Please join the march for the NHS in London this Saturday!

Four years ago, I was involved in a struggle to save Lewisham Hospital, my local hospital in south east London, from destruction by senior NHS managers working closely with the government of David Cameron. It was an extraordinary grass-roots campaign, at one point involving 25,000 Lewisham residents taking to the streets, and, I’m very glad to note, it was ultimately successful.

Four years on, however, the political situation in the country is far worse than we could have imagined back in 2013, and, it is fair to say, the entire NHS is now at risk. Back then, the outrageous cost of a PFI development in Woolwich had led NHS managers to conclude that they could get away with a long-planned attempt to reduce the number of A&E departments in south east London from five to four, with Lewisham being the intended victim.

In overcoming these plans — which involved a successful judicial review — we were, I think, able to demonstrate that it was disgraceful for the government and NHS managers to suggest that 750,000 Londoners should be served by just one A&E, when Lewisham itself, with a population of 270,000, deserves its own fully-functioning hospital, as does every population centre of a quarter of a million people.

At the time, there were similar threats to other hospitals — in north west London, for example — but it was not yet clear that the entire future of the NHS was in the government’s sights, even though the warning signs were clear — the top-down reorganisation that David Cameron lied about, which was intended to take responsibility for the running of the NHS out of the government’s hands (and into the hands of private companies), and the insane PFI burden (mostly initiated under Gordon Brown) that was taking up far too much of the NHS’s  budget.

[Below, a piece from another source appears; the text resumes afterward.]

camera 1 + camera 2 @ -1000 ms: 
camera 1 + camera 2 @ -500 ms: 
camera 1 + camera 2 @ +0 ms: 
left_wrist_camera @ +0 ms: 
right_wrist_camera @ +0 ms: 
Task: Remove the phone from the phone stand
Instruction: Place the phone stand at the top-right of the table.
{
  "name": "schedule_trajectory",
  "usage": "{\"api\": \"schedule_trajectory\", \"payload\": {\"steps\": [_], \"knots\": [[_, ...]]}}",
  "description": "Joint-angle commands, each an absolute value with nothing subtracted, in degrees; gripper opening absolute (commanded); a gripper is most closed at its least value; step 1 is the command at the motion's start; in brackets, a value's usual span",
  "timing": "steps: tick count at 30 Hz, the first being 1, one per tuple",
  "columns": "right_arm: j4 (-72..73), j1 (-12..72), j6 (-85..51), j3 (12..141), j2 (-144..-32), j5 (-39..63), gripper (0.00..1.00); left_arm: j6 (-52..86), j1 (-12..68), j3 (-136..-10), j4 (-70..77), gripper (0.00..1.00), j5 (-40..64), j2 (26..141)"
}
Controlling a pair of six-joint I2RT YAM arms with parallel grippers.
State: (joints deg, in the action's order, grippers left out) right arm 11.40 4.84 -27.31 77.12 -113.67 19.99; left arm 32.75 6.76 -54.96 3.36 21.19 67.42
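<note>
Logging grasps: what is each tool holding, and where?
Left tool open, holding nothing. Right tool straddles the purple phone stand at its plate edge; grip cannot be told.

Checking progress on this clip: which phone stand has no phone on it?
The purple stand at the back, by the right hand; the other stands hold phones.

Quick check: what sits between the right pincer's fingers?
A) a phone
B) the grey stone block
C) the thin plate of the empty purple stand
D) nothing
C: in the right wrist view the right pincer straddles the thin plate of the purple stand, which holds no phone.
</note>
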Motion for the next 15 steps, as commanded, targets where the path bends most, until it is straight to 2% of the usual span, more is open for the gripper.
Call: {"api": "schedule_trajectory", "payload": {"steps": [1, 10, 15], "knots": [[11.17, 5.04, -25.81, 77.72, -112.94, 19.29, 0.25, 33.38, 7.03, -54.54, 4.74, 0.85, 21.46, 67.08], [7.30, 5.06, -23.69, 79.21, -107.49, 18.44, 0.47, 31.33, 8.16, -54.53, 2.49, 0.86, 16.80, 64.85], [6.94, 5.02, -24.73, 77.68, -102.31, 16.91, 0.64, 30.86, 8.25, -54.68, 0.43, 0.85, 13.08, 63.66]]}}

Even so, it was still possible to believe in 2013 that the NHS as a whole was too big and too beloved to be felled by the Tories — but now, with the hardest of Brexits being pushed by Theresa May, and being used as a screen to hide anything else that the Tories want hidden, and with May herself revealed — to those who can see beyond the Brexit lies and the endless spinning of the bent right-wing media — as the most dangerous right-wing ideologue in modern British history, it seems reasonable to assume that, with no serious opposition, she will preside over the destruction of the NHS on a scale previously unrealisable, a process which, if not stopped, will actually kill off the NHS, the country’s greatest single institution, paid for through general taxation, which works to save the lives of everyone who needs it, regardless of their income.

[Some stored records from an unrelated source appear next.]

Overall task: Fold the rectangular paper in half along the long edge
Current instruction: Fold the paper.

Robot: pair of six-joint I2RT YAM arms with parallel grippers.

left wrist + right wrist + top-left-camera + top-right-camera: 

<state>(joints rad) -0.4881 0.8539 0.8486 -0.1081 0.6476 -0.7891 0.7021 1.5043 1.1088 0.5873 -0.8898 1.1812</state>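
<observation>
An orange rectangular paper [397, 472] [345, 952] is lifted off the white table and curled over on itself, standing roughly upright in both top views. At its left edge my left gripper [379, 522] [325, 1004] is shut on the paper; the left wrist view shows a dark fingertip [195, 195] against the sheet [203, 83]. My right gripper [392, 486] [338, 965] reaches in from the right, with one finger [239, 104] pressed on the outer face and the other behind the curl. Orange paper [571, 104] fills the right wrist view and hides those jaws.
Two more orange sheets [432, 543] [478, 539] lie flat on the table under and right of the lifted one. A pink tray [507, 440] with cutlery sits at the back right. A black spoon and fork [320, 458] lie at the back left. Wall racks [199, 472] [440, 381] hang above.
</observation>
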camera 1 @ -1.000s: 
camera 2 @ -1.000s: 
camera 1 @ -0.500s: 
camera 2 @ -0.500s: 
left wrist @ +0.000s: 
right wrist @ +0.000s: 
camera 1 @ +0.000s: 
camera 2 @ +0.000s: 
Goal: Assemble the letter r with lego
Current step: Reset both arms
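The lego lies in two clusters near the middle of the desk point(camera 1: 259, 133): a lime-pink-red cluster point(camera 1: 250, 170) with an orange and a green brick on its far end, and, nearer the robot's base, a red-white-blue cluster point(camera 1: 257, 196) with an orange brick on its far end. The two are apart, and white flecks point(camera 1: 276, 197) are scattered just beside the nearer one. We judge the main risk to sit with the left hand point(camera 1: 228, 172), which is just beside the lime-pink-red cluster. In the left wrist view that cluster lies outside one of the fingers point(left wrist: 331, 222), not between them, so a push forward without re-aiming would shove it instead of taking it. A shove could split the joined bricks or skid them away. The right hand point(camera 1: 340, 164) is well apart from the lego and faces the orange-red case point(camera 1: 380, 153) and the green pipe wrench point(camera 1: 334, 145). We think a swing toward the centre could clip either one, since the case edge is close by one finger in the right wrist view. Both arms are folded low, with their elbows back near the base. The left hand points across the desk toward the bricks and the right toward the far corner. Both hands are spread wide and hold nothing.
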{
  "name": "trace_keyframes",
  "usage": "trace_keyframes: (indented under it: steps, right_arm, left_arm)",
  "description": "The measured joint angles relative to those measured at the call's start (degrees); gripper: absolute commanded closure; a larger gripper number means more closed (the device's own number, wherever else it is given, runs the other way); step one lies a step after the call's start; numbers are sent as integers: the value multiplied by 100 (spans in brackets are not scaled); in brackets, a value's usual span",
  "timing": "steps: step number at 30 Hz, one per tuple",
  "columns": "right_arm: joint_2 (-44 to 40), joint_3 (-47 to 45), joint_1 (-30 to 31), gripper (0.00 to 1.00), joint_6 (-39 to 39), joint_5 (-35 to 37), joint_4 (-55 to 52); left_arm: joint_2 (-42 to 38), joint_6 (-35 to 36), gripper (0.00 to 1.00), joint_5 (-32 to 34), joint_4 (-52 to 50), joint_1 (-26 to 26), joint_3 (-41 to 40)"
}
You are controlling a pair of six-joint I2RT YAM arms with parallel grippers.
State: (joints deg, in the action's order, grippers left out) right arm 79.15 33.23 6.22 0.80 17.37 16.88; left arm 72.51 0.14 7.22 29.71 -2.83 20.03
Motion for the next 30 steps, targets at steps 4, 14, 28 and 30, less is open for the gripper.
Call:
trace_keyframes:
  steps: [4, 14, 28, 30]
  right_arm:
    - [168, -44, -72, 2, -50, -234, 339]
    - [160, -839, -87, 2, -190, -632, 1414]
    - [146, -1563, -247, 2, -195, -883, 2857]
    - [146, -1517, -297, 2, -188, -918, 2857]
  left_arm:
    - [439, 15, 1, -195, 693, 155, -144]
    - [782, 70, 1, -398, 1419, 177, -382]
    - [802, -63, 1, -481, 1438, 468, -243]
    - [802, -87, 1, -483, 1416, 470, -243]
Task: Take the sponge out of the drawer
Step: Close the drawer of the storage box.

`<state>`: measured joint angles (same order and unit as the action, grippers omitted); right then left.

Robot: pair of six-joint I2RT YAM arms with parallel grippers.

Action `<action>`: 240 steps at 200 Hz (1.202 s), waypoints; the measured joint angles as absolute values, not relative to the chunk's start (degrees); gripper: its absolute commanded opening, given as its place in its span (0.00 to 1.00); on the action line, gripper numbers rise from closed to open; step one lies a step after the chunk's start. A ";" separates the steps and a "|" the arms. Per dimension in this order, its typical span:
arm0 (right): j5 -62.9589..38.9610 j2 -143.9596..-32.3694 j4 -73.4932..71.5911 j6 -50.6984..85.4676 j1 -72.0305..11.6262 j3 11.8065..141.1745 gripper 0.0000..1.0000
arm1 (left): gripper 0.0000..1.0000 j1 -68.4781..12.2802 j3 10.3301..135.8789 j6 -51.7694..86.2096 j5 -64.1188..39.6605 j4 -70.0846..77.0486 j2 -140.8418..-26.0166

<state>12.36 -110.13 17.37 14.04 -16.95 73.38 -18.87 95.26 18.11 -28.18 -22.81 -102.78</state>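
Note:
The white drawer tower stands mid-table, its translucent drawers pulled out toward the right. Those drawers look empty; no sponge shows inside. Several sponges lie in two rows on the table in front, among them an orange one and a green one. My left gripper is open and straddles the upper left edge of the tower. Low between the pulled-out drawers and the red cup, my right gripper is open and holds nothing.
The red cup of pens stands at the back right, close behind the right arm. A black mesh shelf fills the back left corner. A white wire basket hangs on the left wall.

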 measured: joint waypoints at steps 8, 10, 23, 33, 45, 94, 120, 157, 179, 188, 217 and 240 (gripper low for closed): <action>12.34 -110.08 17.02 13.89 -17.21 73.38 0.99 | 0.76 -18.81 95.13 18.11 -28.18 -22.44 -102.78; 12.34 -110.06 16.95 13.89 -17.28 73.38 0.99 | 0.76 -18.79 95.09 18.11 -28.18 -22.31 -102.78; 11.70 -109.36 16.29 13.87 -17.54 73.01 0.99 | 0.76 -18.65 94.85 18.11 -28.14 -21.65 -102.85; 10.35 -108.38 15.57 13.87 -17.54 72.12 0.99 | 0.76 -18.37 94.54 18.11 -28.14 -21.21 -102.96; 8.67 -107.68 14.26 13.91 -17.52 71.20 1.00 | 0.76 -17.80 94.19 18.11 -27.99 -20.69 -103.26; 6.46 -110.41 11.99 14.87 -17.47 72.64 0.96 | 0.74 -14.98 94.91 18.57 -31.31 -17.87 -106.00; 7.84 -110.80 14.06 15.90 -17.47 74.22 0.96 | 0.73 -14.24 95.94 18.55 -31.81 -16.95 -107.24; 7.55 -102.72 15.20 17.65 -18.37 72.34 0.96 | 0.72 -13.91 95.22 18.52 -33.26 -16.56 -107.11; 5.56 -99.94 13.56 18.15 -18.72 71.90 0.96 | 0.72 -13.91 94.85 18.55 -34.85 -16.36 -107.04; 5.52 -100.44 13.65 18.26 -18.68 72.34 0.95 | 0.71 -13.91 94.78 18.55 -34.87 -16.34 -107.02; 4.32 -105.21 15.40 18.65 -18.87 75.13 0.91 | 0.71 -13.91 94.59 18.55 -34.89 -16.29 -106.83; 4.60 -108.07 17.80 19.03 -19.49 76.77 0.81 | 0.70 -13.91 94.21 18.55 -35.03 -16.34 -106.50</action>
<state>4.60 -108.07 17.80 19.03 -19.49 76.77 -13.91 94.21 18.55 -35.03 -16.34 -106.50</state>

The NHS is currently starved of cash to an unprecedented degree, a suffocation explained by homicidal cuts agreed to by NHS England’s chief executive, Simon Stevens, in October 2014, when he suggested, implausibly, that, to address a forecast £30bn gap in 2020 between expected demand and what the NHS could deliver, £22bn could come from efficiency savings.

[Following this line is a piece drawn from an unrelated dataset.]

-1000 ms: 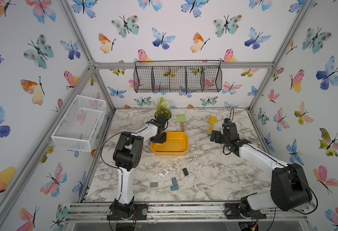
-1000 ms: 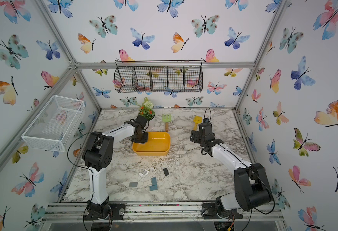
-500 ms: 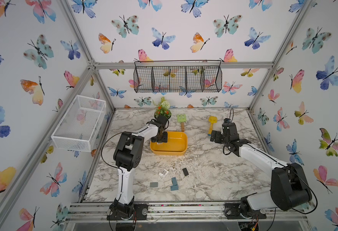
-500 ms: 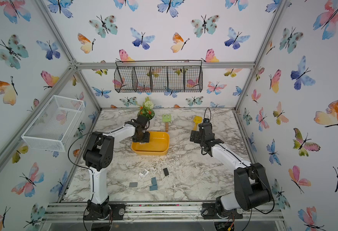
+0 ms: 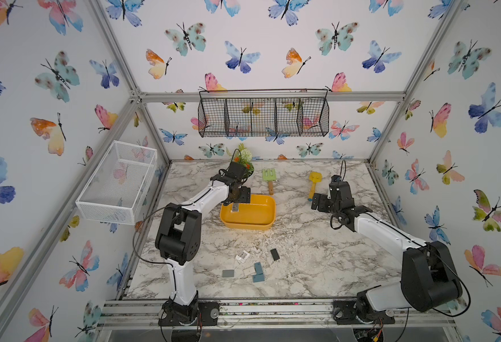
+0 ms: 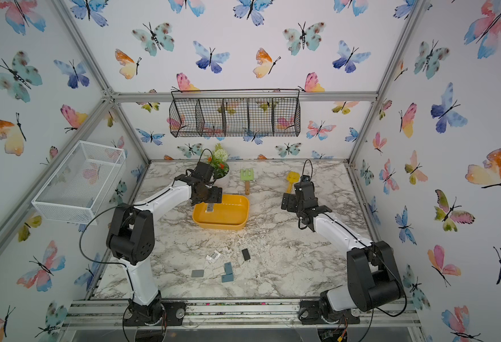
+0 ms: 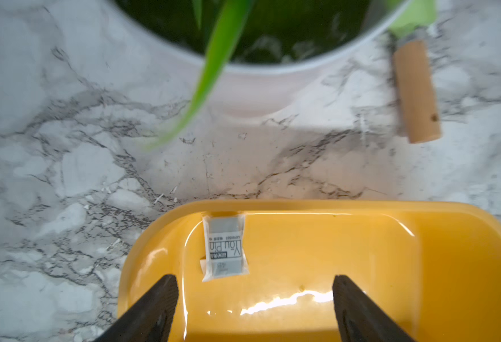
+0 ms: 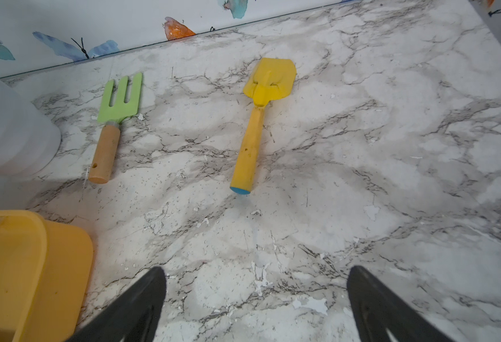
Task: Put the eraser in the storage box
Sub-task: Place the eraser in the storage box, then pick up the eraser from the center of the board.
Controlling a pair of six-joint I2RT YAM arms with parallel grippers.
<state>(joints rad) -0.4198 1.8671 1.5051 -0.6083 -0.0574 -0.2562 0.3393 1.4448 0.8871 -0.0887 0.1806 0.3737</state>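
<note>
The storage box is a shallow yellow tub [image 5: 247, 228] [image 6: 221, 226] on the marble table. An eraser [image 7: 225, 247] in a clear printed wrapper lies flat on the box floor [image 7: 332, 260], against its far wall near a corner. It also shows in both top views [image 5: 235, 208] [image 6: 210, 208]. My left gripper [image 7: 254, 279] hangs open just over that end of the box [image 5: 237, 197], nothing between its fingers. My right gripper [image 8: 256, 271] stands open over bare marble to the right of the box [image 5: 318, 201]. The box corner [image 8: 36, 266] shows at the edge of the right wrist view.
A potted plant [image 5: 243, 161] stands right behind the left gripper. A green fork tool [image 5: 270, 177] and a yellow shovel [image 5: 313, 180] lie behind the box. Several loose erasers lie near the front: black [image 5: 275, 254], blue [image 5: 258, 268], grey [image 5: 228, 273]. Wire baskets hang on the walls.
My left gripper's jaws have opened and the eraser now lies free in the box. The right arm has not moved.
</note>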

In fact, the NHS has been struggling to cope within its existing budget, as the year-on-year figures show. A surplus of £592m in 2012-13 had turned into a £91m deficit in 2013-14, and a deficit of £843m in 2014-15. For 2015-16, based on the first three quarters, the deficit is £886 million, and, as ITV News explained in a report just last week, out of 238 NHS trusts, 135 ended the year in deficit. That was 44 fewer than in the same period last year, but these are horrendous statistics for both years, and it is a sign of how heartless and triumphant Theresa May and Jeremy Hunt are that they seem to be getting away with it.

The Guardian, whose coverage of the Tory-engineered NHS crisis is not generally what it should be, last week only ran a Press Association story that, although it featured the BMA talking about how the NHS was at “breaking point” with “a decline in the number of hospital beds leading to delays and cancelled operations,” failed to convey the full horror of what the “breaking point” really means.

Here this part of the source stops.